• Task item:
In the records below, the line with "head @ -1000" and every line after it must be written out exactly; no pictures belong in the result.
*** Data for analysis ***
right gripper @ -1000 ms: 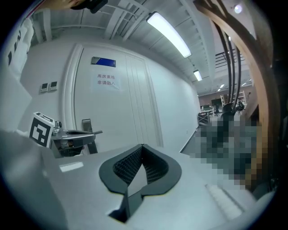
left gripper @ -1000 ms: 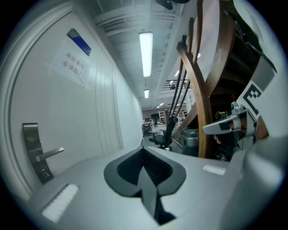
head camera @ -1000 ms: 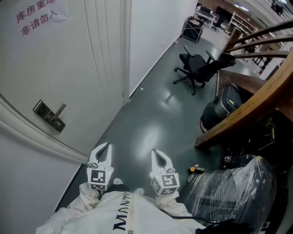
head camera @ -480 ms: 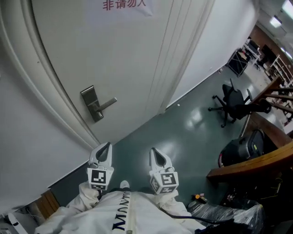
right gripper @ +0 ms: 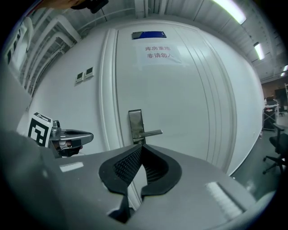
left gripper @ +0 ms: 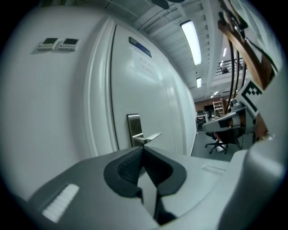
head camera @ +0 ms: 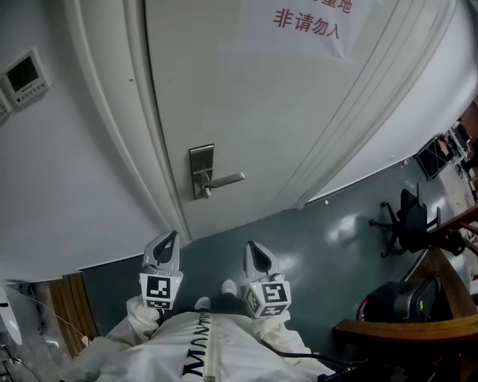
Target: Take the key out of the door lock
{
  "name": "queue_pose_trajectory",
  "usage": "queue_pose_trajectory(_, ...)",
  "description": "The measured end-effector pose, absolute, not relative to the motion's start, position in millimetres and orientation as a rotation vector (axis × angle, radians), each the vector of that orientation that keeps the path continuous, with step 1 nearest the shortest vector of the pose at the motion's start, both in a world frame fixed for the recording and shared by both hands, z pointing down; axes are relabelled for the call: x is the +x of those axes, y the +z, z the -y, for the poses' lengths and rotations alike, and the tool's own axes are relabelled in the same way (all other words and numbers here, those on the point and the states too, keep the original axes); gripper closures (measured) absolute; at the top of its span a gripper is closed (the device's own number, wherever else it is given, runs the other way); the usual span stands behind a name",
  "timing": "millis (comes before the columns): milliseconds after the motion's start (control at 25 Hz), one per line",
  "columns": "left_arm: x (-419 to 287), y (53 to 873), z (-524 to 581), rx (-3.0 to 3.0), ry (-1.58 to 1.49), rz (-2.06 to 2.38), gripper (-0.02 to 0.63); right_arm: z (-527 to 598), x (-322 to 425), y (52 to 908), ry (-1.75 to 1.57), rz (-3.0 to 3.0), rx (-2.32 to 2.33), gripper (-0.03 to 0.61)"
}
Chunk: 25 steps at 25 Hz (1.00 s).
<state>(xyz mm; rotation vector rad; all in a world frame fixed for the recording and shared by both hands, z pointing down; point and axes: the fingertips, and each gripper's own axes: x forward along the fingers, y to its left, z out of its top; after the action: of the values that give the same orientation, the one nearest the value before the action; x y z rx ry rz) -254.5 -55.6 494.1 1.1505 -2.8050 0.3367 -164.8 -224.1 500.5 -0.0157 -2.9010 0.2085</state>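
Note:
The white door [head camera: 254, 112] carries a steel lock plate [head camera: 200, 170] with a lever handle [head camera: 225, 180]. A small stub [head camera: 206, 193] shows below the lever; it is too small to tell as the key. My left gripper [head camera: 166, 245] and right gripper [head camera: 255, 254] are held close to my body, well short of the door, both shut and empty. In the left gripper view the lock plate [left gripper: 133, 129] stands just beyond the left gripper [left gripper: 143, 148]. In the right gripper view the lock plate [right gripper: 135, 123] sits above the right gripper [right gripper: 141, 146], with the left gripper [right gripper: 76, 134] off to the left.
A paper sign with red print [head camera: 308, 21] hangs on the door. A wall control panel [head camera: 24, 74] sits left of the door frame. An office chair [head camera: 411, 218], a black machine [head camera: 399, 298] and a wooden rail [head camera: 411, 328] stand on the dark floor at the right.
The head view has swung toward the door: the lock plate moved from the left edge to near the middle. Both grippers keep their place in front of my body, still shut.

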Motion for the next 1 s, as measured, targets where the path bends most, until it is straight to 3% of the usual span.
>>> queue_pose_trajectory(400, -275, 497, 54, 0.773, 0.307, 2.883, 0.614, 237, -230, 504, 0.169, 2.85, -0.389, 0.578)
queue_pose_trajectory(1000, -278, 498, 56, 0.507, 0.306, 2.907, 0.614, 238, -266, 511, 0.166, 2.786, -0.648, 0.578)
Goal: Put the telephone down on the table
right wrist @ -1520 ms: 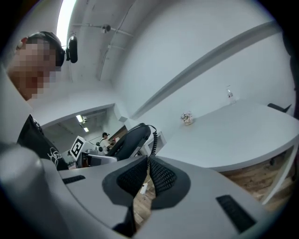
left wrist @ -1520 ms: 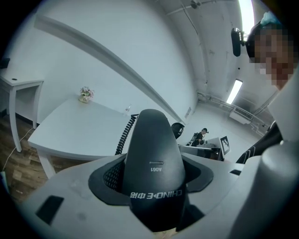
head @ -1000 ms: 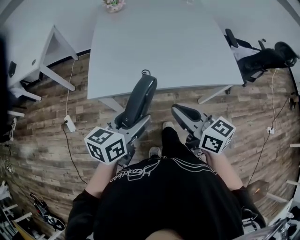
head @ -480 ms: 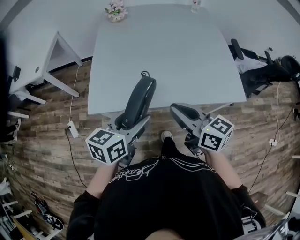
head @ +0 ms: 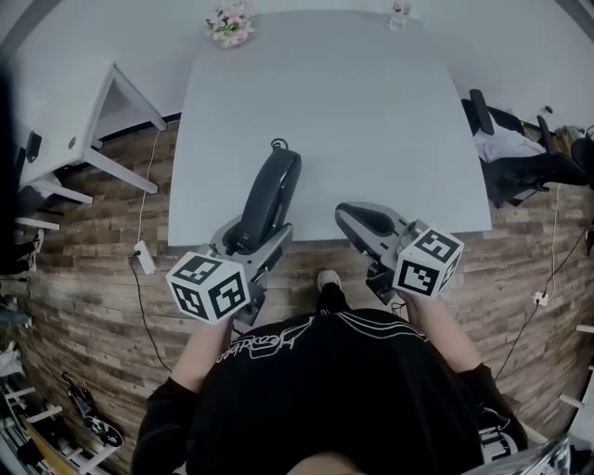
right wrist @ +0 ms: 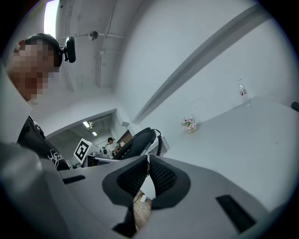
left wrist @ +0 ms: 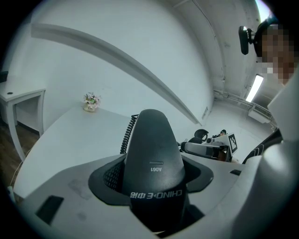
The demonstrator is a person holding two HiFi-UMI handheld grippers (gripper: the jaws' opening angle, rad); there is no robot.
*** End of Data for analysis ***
• Result of this task:
head @ -1000 ms: 
head @ -480 ms: 
head @ +0 ms: 
right wrist @ +0 ms: 
left wrist @ +0 ms: 
The demonstrator is a person holding two HiFi-UMI handheld grippers (gripper: the jaws' opening angle, rad); there is no robot.

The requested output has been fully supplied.